== Task prompt ==
Return the material exactly, first line through the line containing "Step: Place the", and nothing more. Pictures stay out.

== Provided material ==
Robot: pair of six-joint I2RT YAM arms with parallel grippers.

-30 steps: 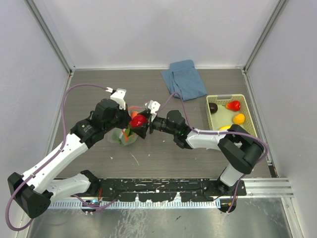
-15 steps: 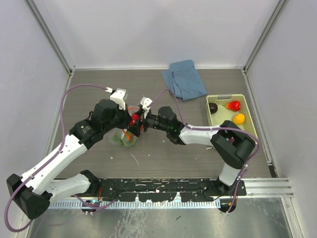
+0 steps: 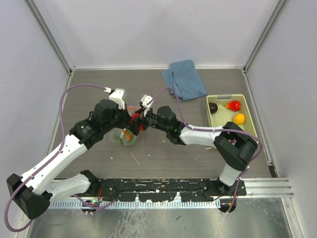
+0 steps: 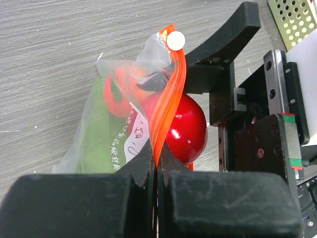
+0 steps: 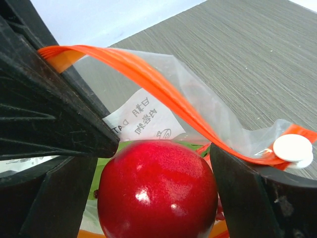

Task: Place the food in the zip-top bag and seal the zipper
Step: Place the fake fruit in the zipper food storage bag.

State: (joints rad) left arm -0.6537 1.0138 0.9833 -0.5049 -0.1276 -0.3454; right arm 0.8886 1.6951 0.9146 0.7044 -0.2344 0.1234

== Answer to the exercise ==
Robot: pair of six-joint I2RT YAM arms with parallel grippers.

-30 steps: 
-15 steps: 
+0 steps: 
+0 steps: 
+0 steps: 

Task: Place the food in the zip-top bag and seal the zipper
Step: Place the fake fruit in the zipper food storage bag.

No more is needed to finish this exercise.